> TASK REQUIREMENTS
Every line of the entries below from the one containing "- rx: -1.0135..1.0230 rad" to the one containing "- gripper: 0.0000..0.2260", both ends included, must be written out exactly. No other line belongs in the answer.

> MATERIAL FOR THIS EXERCISE
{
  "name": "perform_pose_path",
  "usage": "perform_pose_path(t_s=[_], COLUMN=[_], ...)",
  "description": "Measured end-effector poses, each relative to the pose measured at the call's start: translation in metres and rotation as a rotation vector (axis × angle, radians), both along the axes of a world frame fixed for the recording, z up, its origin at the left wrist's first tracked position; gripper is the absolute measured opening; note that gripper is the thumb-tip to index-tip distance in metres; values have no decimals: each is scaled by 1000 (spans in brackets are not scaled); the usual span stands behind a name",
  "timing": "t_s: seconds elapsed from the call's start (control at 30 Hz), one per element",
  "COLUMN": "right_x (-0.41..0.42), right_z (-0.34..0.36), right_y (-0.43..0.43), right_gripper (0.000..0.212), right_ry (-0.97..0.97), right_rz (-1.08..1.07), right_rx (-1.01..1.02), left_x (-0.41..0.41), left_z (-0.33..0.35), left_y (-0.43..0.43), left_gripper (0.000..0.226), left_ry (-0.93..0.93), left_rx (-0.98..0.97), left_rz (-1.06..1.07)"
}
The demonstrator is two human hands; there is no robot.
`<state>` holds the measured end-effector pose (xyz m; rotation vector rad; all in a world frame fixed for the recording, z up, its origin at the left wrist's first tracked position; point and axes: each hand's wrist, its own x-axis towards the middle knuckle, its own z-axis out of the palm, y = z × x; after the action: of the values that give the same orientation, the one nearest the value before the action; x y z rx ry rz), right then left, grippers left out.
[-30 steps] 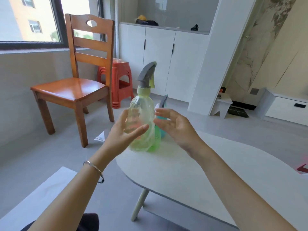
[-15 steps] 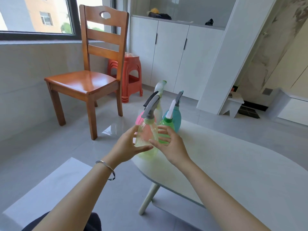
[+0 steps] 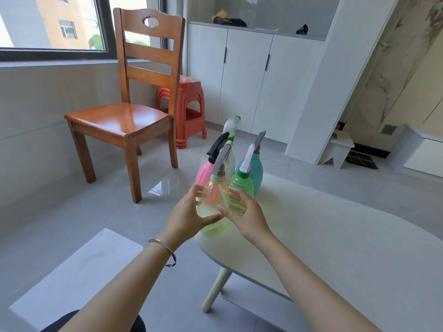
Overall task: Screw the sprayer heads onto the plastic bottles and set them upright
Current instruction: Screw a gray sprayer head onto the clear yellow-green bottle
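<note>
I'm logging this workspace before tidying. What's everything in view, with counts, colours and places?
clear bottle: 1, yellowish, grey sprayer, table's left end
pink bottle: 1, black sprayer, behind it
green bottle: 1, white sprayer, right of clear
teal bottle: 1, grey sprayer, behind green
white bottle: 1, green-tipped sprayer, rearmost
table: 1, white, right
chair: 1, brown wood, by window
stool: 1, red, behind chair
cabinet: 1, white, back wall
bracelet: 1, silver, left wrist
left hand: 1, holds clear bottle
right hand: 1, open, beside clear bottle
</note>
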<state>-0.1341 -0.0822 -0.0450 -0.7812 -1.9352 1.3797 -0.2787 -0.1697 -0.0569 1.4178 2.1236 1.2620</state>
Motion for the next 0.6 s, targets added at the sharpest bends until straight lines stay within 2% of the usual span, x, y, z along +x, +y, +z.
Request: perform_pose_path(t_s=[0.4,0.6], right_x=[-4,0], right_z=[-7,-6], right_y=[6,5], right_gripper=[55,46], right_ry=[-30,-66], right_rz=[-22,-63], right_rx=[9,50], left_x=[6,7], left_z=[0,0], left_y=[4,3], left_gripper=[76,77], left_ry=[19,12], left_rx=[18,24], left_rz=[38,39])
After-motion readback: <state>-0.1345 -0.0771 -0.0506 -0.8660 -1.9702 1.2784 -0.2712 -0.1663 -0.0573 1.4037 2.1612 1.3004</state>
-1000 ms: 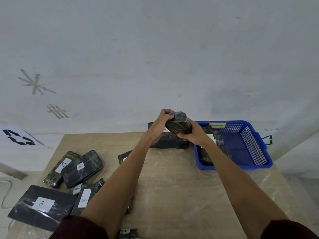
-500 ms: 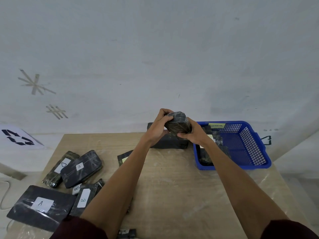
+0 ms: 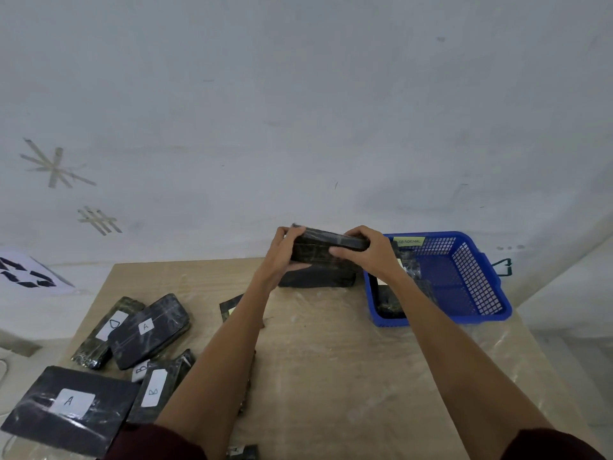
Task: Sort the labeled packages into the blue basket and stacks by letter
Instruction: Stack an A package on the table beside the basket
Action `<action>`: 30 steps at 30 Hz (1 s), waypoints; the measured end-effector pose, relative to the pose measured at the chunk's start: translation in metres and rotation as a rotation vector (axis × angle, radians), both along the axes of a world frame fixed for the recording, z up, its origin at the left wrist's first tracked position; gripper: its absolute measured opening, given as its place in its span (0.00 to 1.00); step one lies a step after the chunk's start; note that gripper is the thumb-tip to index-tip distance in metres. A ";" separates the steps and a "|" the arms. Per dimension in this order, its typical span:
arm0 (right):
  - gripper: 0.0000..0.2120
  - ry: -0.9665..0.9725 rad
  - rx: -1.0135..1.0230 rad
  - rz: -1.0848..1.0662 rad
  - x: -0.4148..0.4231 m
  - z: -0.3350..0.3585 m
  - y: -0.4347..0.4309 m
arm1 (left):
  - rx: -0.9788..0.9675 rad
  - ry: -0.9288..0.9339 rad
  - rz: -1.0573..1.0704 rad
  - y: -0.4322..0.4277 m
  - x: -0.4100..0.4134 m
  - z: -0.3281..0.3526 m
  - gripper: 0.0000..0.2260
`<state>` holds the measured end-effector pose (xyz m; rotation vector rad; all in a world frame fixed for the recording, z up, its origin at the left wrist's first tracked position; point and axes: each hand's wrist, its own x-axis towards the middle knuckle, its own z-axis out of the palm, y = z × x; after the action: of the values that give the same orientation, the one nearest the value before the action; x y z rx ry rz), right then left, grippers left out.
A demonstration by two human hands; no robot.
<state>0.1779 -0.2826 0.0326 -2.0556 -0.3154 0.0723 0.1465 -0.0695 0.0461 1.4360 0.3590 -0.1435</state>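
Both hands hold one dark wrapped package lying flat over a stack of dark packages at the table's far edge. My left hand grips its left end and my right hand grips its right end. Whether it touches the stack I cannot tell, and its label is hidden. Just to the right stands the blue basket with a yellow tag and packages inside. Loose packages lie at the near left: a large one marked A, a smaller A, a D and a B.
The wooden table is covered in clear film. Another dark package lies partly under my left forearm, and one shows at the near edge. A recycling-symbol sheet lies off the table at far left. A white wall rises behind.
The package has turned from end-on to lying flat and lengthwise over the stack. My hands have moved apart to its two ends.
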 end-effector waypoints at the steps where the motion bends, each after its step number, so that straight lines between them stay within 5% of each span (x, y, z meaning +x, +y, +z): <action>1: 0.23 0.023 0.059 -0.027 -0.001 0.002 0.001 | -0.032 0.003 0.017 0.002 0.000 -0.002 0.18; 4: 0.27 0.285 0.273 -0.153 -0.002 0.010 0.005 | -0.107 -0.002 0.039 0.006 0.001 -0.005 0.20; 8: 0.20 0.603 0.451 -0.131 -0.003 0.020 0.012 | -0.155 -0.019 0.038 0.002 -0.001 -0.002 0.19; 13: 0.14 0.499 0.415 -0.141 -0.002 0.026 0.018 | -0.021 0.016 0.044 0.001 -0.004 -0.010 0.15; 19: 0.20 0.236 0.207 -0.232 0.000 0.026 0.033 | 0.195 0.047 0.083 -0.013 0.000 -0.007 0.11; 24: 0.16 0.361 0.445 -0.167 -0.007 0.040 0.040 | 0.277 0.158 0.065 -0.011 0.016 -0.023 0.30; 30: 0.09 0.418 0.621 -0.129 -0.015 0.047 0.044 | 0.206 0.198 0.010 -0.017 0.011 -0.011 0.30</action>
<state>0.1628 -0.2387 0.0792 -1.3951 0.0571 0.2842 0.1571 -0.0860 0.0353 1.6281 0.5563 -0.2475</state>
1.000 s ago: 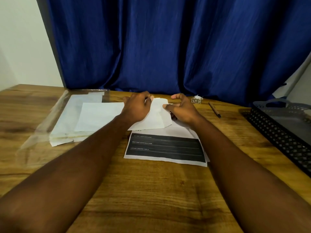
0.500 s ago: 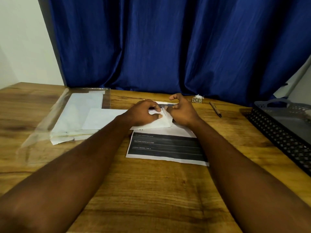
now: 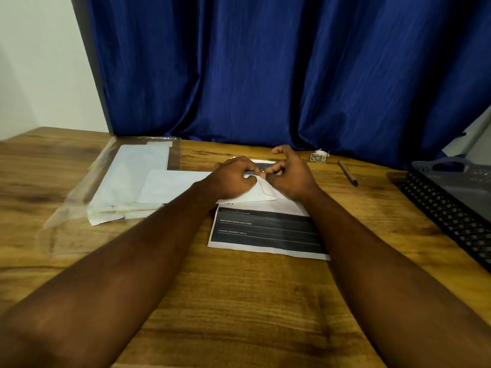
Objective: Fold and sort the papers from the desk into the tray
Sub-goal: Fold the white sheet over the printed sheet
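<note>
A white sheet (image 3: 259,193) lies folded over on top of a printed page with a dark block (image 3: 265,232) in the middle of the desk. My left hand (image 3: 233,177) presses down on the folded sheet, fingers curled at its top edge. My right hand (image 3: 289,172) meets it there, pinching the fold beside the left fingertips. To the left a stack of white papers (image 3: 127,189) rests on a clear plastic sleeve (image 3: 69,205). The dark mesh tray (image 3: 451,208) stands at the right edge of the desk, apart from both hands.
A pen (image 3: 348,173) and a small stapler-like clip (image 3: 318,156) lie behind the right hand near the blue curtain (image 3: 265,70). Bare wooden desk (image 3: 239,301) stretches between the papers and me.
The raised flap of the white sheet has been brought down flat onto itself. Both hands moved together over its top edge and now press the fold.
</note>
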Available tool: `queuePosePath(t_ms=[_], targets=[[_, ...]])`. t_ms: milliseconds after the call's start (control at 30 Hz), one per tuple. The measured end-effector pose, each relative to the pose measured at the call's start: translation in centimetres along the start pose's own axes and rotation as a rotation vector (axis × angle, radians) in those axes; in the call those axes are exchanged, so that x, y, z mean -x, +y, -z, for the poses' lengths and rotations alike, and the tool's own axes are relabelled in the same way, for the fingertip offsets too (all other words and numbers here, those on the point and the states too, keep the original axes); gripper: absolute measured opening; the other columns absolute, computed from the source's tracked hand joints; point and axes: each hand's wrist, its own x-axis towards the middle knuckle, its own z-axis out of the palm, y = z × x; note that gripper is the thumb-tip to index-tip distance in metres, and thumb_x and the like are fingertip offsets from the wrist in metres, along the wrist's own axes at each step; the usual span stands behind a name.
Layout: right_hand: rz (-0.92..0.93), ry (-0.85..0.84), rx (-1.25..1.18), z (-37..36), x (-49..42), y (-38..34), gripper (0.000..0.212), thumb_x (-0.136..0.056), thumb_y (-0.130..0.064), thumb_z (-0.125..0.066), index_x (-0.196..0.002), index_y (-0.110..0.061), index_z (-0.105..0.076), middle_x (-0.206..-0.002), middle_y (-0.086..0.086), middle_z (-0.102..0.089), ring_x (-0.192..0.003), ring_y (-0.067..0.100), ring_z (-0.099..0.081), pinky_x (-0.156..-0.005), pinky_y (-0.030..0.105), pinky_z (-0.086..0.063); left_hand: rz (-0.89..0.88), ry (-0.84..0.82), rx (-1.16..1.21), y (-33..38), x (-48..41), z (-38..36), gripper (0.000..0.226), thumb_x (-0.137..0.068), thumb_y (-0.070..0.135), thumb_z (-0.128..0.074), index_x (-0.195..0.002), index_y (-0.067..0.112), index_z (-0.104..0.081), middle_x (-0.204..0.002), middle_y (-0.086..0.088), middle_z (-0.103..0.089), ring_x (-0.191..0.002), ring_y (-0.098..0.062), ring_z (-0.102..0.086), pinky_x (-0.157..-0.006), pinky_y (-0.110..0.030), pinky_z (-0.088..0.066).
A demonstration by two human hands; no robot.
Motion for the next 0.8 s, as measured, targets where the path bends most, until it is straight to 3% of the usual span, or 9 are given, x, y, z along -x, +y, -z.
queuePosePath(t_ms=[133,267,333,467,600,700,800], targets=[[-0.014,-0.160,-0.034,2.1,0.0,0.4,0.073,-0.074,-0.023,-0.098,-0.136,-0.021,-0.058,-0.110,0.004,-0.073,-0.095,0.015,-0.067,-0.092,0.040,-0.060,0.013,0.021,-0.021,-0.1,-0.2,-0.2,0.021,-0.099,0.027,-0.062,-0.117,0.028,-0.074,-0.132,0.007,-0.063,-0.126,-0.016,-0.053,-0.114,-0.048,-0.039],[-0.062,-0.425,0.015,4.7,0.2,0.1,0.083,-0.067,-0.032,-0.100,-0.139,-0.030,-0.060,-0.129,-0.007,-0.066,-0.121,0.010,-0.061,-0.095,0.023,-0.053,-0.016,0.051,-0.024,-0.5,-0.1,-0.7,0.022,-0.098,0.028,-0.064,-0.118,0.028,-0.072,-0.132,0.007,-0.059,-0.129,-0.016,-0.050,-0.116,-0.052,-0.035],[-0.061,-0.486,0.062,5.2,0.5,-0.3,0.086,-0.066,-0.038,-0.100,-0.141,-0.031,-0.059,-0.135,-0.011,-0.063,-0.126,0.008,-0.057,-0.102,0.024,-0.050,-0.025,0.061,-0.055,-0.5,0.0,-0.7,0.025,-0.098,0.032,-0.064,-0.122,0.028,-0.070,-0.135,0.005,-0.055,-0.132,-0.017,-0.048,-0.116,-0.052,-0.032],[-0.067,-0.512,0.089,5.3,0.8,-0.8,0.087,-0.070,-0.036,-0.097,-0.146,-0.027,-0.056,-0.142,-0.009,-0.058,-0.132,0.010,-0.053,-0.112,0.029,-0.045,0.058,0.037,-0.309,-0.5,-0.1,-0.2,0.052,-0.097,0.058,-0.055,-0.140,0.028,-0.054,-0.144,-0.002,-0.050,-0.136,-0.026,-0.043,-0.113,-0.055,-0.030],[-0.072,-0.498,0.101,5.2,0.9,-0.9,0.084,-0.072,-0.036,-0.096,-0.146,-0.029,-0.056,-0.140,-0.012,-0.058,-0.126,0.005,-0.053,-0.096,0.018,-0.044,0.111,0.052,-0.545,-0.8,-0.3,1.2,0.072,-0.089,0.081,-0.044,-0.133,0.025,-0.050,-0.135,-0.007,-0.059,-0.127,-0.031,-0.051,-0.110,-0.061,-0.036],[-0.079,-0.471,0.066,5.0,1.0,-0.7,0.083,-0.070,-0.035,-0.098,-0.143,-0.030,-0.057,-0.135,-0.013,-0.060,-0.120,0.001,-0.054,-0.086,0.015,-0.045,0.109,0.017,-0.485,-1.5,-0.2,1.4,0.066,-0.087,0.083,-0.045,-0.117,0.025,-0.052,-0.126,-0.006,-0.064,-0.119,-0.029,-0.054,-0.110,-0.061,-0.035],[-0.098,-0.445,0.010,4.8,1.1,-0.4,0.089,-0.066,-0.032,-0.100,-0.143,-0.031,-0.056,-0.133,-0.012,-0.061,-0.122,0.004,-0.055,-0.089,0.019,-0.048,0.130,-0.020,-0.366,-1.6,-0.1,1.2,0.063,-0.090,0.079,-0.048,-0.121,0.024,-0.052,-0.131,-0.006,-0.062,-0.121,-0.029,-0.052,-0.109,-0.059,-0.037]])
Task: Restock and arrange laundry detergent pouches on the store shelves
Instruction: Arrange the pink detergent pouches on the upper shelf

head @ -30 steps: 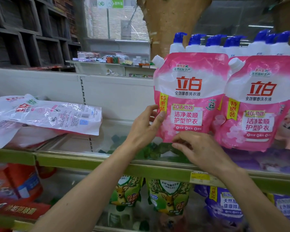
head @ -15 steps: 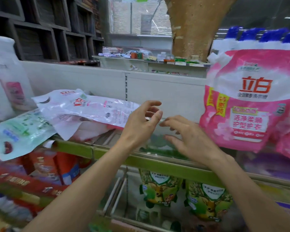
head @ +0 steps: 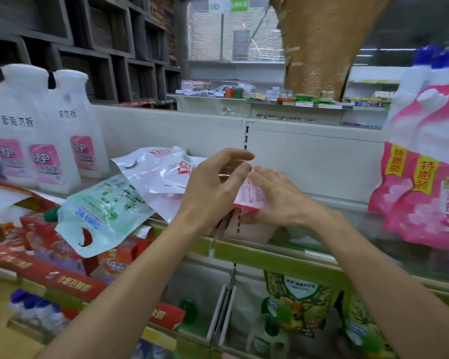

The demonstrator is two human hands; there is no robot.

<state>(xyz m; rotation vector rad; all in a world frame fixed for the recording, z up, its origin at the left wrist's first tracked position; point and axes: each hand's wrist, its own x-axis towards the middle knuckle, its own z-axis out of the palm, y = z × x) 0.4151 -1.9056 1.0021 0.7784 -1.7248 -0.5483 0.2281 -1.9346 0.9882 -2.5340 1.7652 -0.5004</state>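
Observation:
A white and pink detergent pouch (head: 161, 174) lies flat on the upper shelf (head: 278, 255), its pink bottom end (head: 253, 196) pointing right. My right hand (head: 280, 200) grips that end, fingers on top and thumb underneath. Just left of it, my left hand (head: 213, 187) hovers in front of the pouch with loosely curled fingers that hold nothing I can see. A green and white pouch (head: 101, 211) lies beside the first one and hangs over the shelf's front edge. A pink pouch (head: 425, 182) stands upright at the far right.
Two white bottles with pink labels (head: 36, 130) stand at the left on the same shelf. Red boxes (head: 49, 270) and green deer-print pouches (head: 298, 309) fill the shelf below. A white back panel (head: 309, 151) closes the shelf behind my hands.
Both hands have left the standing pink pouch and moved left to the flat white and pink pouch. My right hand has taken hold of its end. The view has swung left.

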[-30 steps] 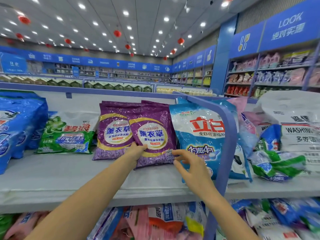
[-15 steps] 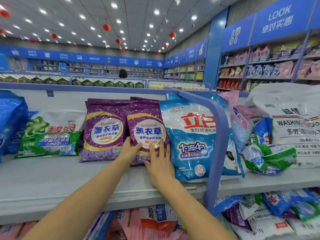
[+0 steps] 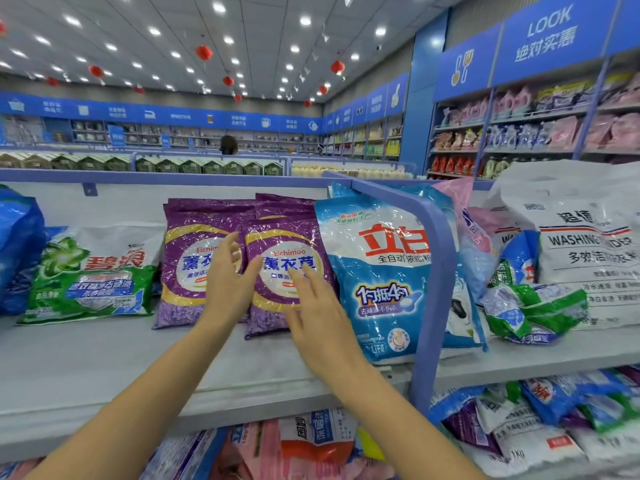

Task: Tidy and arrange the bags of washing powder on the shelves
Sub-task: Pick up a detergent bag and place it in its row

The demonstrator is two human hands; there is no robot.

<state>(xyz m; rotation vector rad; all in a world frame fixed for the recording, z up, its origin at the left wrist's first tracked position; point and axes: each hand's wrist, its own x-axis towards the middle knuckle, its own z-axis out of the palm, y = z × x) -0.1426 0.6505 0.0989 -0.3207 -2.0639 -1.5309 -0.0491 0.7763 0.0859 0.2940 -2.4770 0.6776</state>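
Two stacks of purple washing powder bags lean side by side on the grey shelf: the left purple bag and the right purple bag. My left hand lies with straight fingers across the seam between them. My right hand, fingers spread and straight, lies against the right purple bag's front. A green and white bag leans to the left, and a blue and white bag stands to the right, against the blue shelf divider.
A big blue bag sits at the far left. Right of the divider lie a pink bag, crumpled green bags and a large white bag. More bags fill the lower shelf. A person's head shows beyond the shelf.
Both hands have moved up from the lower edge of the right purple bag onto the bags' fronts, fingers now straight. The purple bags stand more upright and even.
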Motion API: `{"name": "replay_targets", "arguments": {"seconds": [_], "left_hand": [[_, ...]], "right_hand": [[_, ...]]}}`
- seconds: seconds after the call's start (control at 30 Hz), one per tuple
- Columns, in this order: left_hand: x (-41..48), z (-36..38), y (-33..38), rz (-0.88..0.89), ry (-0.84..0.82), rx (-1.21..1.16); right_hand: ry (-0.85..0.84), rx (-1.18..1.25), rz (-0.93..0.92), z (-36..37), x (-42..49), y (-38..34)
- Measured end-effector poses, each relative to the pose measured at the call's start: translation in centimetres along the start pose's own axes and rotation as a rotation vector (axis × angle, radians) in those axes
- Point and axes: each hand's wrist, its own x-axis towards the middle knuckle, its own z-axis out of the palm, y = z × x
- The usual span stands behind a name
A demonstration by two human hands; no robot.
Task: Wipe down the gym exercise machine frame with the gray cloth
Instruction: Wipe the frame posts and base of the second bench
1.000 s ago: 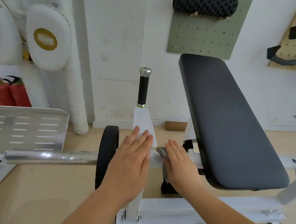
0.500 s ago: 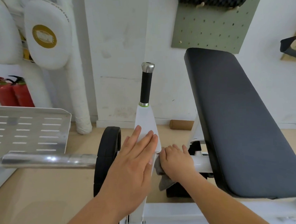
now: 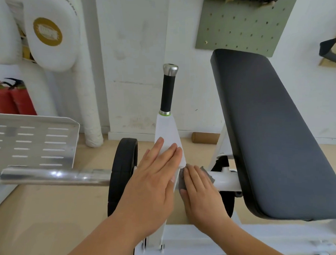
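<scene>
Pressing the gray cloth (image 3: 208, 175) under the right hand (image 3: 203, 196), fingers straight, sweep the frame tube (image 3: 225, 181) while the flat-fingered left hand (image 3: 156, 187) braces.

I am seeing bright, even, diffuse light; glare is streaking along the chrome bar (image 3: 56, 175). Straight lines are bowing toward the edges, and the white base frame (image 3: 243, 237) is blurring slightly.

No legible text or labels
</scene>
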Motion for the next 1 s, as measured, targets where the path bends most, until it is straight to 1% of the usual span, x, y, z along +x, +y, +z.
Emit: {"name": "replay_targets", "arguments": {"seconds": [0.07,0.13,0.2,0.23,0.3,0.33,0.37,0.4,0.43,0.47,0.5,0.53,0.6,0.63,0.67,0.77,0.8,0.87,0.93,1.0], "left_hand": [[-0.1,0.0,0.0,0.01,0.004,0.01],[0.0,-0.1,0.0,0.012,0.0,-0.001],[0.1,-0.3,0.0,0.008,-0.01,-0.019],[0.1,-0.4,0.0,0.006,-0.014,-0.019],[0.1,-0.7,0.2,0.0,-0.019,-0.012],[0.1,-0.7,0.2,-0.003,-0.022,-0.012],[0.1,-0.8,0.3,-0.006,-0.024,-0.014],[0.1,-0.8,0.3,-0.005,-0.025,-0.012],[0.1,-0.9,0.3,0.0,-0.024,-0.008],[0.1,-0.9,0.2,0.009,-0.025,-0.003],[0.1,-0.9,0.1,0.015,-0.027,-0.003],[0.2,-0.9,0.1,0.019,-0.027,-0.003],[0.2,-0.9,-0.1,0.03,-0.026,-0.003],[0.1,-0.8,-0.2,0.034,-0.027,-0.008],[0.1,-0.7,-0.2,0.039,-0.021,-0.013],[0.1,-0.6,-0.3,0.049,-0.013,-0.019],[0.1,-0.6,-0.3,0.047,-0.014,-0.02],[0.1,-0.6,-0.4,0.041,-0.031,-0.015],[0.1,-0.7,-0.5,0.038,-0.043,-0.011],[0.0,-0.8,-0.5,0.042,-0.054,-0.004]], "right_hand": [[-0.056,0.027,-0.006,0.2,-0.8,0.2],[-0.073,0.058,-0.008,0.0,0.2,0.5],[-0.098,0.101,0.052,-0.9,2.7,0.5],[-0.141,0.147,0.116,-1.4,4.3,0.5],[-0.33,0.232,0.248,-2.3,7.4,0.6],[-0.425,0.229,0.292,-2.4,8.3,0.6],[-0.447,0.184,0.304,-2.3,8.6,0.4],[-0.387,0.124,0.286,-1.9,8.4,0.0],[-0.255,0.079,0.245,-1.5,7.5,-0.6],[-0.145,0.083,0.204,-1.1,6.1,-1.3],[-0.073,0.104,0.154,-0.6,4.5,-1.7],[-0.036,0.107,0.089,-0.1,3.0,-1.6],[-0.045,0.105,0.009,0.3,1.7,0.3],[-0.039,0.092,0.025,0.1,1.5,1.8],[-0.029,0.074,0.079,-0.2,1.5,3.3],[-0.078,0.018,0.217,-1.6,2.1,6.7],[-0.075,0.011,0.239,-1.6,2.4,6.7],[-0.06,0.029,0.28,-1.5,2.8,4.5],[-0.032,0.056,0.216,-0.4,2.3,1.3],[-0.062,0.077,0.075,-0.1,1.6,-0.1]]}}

> EXERCISE RESULT
  - rx: -1.0135..1.0230 rad
  - rz: -1.0848..1.0662 rad
  - x: -0.4148..0.4231 m
  - z: -0.3350..0.3585 m
  - y: -0.4347..0.4309 m
arm1 (left):
  - rx: -0.9788..0.9675 rad
  - ry: -0.9288..0.9339 rad
  - rz: -1.0573..1.0704 rad
  - y: -0.4322..0.4277 m
  - x: -0.4100..0.4134 m
  - z: -0.3281..0.3526 m
  - gripper: 0.0000..0.2260

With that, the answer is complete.